Indian Hindu nationalist (1917–1985)

Lakshmanrao Madhavrao Inamdar (19 September 1917 – 1985), popularly known as Vakil Saheb, is the founder of Sahkar Bharti. He was one of the founding fathers of the RSS in Gujarat. He is credited with inducting Indian Prime Minister Narendra Modi as an RSS balswayamsevak (junior cadet) and becoming Modi's political mentor.
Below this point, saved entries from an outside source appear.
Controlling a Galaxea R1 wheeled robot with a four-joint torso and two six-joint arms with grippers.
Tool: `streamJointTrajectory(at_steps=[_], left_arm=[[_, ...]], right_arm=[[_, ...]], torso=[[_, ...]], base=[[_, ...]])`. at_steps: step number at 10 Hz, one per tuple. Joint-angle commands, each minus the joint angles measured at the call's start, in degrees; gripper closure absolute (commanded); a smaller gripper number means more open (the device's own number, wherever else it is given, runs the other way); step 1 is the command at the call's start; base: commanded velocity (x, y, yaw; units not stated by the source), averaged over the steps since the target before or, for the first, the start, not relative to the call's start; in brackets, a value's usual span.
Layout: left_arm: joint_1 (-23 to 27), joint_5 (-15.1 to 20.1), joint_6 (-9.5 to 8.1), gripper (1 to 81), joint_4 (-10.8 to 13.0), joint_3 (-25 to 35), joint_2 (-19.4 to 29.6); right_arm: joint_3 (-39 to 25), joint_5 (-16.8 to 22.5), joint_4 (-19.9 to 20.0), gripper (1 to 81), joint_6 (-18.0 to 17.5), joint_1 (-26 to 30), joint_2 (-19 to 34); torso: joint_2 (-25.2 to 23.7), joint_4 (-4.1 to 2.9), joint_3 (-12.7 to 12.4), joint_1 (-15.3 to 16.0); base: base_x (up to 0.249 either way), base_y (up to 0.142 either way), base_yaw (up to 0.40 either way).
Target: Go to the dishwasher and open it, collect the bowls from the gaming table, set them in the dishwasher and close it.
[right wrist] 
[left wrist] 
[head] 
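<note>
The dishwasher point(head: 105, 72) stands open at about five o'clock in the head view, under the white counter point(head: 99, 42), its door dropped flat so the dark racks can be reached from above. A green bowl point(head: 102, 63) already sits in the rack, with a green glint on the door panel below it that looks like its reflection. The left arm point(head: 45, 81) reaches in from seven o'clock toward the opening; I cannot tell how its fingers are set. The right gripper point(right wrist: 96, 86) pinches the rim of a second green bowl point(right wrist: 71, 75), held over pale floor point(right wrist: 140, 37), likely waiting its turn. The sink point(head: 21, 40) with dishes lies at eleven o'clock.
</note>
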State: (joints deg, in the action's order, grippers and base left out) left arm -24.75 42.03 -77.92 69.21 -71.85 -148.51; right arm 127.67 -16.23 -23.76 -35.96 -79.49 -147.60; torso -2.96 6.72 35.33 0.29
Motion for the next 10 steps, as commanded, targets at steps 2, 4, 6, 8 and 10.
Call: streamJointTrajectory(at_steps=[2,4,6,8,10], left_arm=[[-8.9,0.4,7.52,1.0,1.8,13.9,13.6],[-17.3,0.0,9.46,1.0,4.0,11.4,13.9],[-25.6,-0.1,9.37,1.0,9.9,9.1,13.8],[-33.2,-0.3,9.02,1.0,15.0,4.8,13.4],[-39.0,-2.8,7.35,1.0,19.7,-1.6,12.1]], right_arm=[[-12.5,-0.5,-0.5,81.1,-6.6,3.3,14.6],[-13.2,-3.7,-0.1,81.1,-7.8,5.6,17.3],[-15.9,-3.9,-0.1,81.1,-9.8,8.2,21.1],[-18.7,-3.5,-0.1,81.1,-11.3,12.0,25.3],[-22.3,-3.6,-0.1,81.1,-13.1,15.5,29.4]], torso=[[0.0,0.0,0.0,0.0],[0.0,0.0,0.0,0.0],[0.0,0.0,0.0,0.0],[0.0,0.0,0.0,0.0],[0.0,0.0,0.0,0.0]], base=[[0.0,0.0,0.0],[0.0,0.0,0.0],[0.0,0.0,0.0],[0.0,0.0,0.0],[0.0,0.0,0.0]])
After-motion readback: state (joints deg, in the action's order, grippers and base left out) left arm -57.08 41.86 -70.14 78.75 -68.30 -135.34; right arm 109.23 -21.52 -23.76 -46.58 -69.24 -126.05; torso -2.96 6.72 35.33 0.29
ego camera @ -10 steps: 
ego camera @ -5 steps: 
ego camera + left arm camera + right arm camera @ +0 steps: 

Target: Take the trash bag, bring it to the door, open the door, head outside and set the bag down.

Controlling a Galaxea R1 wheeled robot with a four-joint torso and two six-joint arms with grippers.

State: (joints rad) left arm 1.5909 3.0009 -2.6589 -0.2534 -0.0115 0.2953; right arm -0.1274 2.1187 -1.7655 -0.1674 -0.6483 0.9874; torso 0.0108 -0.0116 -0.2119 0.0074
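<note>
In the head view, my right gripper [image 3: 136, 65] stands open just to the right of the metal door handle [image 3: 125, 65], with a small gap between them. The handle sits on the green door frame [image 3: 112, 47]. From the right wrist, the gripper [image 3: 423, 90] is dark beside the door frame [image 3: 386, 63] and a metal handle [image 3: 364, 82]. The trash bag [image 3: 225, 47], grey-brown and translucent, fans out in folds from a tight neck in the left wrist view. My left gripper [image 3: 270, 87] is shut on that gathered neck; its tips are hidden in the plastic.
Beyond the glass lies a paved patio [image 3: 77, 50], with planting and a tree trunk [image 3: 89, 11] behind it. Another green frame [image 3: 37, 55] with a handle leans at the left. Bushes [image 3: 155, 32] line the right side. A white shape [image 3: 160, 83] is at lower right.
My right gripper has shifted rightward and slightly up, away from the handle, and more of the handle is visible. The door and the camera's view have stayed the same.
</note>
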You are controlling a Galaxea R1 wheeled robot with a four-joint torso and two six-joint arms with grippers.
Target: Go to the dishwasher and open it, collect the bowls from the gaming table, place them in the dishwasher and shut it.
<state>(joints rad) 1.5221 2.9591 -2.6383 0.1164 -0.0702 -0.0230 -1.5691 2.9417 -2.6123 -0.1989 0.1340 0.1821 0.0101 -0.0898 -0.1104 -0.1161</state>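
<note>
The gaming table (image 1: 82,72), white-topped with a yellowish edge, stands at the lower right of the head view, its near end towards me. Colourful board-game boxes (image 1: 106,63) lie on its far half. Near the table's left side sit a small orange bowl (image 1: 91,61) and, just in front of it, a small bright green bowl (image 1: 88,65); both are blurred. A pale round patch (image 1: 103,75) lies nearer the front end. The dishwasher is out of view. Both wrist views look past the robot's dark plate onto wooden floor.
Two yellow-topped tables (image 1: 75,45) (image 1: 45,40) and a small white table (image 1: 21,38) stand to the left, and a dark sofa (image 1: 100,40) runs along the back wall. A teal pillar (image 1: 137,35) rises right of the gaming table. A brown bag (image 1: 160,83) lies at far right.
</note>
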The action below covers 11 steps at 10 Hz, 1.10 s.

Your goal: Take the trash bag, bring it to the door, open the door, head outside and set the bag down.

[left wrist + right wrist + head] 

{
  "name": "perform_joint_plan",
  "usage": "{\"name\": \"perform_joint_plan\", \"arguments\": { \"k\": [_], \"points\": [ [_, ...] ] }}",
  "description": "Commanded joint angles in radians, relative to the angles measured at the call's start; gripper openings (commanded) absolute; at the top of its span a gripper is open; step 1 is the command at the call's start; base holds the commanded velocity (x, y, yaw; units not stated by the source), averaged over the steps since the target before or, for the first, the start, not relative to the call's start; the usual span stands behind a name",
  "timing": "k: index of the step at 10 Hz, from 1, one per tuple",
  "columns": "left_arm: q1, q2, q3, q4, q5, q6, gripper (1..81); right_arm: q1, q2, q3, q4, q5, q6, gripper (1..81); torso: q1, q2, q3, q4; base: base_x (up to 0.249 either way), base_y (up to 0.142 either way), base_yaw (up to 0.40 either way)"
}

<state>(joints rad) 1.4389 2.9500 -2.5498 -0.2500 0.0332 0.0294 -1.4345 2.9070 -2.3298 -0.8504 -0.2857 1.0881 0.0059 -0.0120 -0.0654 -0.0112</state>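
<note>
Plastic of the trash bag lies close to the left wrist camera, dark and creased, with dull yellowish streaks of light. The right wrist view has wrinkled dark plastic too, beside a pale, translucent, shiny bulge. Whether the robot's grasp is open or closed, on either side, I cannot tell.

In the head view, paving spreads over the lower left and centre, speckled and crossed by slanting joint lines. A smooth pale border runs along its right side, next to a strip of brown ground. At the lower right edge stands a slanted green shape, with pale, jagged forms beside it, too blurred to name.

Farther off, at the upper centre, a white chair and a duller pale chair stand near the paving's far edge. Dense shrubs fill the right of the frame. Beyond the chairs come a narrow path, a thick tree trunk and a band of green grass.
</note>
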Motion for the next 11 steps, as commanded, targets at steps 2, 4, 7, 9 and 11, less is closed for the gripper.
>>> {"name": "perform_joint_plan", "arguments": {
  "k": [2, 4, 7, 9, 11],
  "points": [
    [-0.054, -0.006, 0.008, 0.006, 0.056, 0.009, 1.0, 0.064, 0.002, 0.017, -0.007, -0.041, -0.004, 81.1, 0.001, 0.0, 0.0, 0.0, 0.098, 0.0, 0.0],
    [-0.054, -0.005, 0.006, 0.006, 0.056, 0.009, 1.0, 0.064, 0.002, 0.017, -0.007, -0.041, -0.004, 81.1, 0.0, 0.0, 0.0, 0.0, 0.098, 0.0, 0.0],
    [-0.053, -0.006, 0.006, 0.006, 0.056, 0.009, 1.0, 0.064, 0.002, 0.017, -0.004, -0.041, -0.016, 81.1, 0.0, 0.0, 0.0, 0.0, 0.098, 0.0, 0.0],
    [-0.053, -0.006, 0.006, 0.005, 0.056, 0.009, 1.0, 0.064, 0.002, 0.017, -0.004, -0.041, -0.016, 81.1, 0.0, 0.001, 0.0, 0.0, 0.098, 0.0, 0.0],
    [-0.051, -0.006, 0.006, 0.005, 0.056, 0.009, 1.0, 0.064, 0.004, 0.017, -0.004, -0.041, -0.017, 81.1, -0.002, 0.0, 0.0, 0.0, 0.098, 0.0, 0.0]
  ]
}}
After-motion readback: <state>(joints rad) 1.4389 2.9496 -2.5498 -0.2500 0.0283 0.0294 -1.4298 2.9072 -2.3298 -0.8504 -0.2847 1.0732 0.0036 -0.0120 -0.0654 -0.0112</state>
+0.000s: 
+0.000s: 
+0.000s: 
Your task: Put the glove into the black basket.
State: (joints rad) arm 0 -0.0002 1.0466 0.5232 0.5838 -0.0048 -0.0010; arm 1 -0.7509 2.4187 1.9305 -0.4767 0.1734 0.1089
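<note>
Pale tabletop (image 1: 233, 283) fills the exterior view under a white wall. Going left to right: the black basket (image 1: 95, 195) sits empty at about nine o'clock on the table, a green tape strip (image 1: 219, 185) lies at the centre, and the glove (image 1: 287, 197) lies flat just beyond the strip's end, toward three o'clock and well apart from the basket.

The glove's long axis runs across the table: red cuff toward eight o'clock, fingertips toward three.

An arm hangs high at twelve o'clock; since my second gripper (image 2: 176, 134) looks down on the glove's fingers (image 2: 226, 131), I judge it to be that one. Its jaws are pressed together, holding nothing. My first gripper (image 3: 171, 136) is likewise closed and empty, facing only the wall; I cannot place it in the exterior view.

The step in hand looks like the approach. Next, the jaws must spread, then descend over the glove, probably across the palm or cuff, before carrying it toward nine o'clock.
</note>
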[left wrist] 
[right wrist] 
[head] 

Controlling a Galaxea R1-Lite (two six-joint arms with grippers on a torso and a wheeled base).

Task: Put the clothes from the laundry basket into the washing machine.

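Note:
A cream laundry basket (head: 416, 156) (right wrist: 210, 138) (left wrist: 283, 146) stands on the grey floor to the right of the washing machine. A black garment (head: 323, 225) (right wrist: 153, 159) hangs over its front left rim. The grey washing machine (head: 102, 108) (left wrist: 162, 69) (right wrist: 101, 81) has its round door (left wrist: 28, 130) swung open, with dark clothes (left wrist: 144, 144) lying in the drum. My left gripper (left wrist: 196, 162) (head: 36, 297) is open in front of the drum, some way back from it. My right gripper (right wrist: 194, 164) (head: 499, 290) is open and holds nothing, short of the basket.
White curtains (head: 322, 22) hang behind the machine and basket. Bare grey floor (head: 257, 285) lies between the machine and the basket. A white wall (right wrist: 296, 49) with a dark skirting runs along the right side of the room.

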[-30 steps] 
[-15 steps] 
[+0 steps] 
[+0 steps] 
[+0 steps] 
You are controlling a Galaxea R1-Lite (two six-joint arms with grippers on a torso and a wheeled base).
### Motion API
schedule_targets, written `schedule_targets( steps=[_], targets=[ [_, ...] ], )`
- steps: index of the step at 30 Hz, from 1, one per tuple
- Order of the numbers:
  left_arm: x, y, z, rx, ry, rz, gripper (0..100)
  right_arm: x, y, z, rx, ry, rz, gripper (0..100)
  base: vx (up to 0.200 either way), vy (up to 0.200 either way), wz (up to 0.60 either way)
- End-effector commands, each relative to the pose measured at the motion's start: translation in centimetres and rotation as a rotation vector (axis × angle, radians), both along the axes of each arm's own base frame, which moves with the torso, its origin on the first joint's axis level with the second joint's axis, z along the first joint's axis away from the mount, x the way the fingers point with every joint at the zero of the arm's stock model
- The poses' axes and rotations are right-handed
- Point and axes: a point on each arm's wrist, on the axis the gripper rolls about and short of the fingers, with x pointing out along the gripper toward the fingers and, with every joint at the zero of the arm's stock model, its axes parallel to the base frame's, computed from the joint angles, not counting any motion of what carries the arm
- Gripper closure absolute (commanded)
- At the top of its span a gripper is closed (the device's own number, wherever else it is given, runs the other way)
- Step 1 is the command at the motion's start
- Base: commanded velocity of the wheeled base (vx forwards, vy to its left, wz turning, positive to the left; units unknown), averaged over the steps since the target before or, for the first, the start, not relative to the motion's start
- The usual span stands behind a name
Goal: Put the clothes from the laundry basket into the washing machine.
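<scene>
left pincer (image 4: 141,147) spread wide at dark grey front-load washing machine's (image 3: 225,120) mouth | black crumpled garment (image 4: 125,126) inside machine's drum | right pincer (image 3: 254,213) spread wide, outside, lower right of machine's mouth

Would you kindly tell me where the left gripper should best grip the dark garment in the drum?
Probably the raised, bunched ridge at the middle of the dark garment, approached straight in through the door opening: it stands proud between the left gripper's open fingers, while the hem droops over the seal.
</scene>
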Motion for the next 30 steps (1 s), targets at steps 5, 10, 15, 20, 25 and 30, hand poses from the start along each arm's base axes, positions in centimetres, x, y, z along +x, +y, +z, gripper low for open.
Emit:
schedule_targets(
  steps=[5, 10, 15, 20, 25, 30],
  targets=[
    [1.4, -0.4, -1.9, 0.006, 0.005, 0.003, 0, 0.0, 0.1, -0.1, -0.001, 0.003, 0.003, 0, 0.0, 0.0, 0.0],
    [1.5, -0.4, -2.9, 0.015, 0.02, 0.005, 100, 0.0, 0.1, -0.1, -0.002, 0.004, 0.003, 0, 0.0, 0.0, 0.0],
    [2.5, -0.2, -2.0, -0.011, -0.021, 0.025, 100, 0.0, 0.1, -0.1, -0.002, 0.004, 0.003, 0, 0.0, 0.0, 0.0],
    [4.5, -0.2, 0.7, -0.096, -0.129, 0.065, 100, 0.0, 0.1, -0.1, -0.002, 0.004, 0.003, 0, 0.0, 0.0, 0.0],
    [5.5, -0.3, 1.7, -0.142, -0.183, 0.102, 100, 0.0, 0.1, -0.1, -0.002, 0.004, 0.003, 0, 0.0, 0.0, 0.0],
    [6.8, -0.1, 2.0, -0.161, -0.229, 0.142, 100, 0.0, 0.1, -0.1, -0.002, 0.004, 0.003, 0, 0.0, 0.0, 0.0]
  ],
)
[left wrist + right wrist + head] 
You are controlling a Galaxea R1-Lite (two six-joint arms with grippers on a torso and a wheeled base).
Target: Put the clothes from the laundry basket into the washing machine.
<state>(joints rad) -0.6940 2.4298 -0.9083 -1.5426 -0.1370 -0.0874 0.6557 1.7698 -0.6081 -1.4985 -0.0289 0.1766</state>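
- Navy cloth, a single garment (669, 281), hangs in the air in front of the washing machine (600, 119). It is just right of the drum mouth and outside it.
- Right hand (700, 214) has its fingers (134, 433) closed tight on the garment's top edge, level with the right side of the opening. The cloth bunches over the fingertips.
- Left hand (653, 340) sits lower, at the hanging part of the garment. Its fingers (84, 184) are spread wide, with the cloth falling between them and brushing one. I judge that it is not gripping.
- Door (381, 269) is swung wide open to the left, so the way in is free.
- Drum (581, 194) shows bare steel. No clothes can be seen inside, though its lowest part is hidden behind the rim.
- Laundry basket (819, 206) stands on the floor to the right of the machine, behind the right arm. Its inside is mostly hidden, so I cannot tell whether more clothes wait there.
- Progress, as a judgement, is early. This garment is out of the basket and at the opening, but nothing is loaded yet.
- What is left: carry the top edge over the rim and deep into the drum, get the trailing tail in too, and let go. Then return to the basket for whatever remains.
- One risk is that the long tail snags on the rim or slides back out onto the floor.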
==Inamdar and Narendra Modi==
Inamdar is credited with shaping Narendra Modi's career in the RSS. When Modi became an RSS Pracharak, Inamdar was the Prant Pracharak of Gujarat. Modi and Inamdar are believed to have shared a special bond. According to Narendra Modi, Inamdar was the only person he has ever confided in on personal matters. Inamdar is also credited with persuading Modi to join a BA program in entire political science for which Inamdar procured the necessary study material.

Commenting on Modi's respect for Inamdar, Nilanjan Mukhopadhyay — author of a 2013 biography of Modi — says, "I haven't seen this kind of reverence in Modi for anyone, living or dead." Narendra Modi has co-written a 2001 published book, Setubandh, which is a biography of Inamdar. Modi's 2008 book Jyotipunj, on sixteen prominent RSS figures, also has a chapter on Inamdar. In Jyotipunj, Modi credited Inamdar with opening 150 RSS shakhas in 3–4 years—following the lifting of a 4-year ban on the RSS in 1952. Inamdar is also reportedly responsible for shaping Modi's views of relations between Hindus and Muslims.